SOURCE DATA:
• • • •
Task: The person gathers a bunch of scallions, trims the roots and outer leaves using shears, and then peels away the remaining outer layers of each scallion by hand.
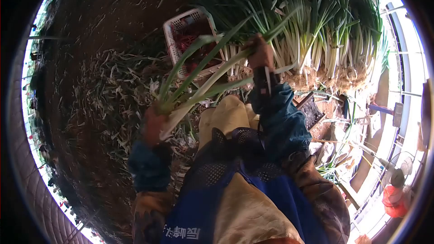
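1. The left hand (155, 124) is grasping green onions (217, 73) with a clenched grip, their leaves fanning upward.
2. The right hand (261, 54) is closing its grip around a stalk (slightly blurred), so the onions are hanging between both hands, above the lap.
3. A plastic basket (170, 45) is sitting beyond them, containing red strands.
4. A big stack of leafy stalks (316, 31) is standing beside it.

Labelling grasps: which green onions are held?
The few onions slanting past the basket between left hand and right hand; the others are massed in the pile.
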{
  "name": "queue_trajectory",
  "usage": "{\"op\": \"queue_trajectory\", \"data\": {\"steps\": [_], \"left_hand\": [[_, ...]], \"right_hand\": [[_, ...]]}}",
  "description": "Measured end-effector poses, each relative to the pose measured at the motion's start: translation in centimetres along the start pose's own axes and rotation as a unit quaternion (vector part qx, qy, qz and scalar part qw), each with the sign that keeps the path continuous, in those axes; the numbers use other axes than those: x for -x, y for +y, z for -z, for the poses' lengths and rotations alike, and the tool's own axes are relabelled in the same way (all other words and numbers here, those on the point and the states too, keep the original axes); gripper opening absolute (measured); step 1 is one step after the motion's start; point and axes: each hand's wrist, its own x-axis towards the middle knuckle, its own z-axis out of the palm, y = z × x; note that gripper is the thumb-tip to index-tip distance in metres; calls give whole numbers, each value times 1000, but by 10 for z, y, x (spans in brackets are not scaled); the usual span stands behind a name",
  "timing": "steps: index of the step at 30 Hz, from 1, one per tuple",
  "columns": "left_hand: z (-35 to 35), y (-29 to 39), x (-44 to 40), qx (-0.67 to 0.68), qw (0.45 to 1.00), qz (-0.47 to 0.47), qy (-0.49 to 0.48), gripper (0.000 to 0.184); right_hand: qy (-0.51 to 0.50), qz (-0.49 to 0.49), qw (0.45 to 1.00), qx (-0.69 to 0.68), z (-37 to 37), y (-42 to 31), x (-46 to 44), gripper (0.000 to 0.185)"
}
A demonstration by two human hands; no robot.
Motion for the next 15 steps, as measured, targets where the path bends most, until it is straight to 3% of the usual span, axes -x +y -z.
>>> {"op": "queue_trajectory", "data": {"steps": [1,2,4,5,6,7,8,9,10,12,13,15], "left_hand": [[18,-10,8,-27,999,23,24,31],[40,-23,14,-56,996,46,47,30],[85,-104,6,-220,963,148,51,30],[109,-133,3,-301,932,193,55,31],[130,-142,19,-240,953,161,92,32],[150,-149,45,-178,967,132,128,33],[168,-162,63,-165,965,135,150,34],[186,-179,81,-192,952,168,169,34],[204,-200,100,-213,939,194,185,35],[237,-240,128,-250,908,260,213,37],[247,-257,136,-265,891,294,220,38],[249,-277,137,-292,855,365,226,40]], "right_hand": [[0,36,999,13,7,-8,-12,7],[25,-11,1000,-12,10,-16,-21,7],[-38,138,962,231,20,-23,-25,8],[-59,159,961,220,22,-32,-31,9],[-81,179,958,209,23,-41,-38,10],[-88,141,983,73,29,-59,-46,11],[-67,212,970,96,25,-82,-41,12],[-70,205,971,105,28,-122,-46,14],[-74,175,982,23,41,-163,-64,15],[-30,343,905,248,36,-213,-36,12],[23,281,957,65,13,-225,-3,11],[-6,357,925,131,24,-246,12,9]]}}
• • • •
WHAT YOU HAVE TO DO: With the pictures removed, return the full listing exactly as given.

RESPONSE TO THE TASK:
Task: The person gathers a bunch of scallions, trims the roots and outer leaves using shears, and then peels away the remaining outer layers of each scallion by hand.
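1. The left hand (155, 124) is grasping green onions (217, 73) with a clenched grip, their leaves fanning upward.
2. The right hand (261, 54) is closing its grip around a stalk (slightly blurred), so the onions are hanging between both hands, above the lap.
3. A plastic basket (170, 45) is sitting beyond them, containing red strands.
4. A big stack of leafy stalks (316, 31) is standing beside it.

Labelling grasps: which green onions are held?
The few onions slanting past the basket between left hand and right hand; the others are massed in the pile.
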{
  "name": "queue_trajectory",
  "usage": "{\"op\": \"queue_trajectory\", \"data\": {\"steps\": [_], \"left_hand\": [[_, ...]], \"right_hand\": [[_, ...]]}}",
  "description": "Measured end-effector poses, each relative to the pose measured at the motion's start: translation in centimetres along the start pose's own axes and rotation as a unit quaternion (vector part qx, qy, qz and scalar part qw), each with the sign that keeps the path continuous, in those axes; the numbers use other axes than those: x for -x, y for +y, z for -z, for the poses' lengths and rotations alike, and the tool's own axes are relabelled in the same way (all other words and numbers here, those on the point and the states too, keep the original axes); gripper opening absolute (measured); step 1 is one step after the motion's start; point and axes: each hand's wrist, its own x-axis towards the middle knuckle, its own z-axis out of the palm, y = z × x; note that gripper is the thumb-tip to index-tip distance in metres; calls give whole numbers, each value times 1000, but by 10 for z, y, x (spans in brackets are not scaled); the usual span stands behind a name",
  "timing": "steps: index of the step at 30 Hz, from 1, one per tuple",
  "columns": "left_hand: z (-35 to 35), y (-29 to 39), x (-44 to 40), qx (-0.67 to 0.68), qw (0.45 to 1.00), qz (-0.47 to 0.47), qy (-0.49 to 0.48), gripper (0.000 to 0.184); right_hand: qy (-0.51 to 0.50), qz (-0.49 to 0.49), qw (0.45 to 1.00), qx (-0.69 to 0.68), z (-37 to 37), y (-42 to 31), x (-46 to 44), gripper (0.000 to 0.185)"
}
A demonstration by two human hands; no robot.
Motion for the next 15 steps, as measured, targets where the path bends most, until it is straight to 3% of the usual span, axes -x +y -z.
>>> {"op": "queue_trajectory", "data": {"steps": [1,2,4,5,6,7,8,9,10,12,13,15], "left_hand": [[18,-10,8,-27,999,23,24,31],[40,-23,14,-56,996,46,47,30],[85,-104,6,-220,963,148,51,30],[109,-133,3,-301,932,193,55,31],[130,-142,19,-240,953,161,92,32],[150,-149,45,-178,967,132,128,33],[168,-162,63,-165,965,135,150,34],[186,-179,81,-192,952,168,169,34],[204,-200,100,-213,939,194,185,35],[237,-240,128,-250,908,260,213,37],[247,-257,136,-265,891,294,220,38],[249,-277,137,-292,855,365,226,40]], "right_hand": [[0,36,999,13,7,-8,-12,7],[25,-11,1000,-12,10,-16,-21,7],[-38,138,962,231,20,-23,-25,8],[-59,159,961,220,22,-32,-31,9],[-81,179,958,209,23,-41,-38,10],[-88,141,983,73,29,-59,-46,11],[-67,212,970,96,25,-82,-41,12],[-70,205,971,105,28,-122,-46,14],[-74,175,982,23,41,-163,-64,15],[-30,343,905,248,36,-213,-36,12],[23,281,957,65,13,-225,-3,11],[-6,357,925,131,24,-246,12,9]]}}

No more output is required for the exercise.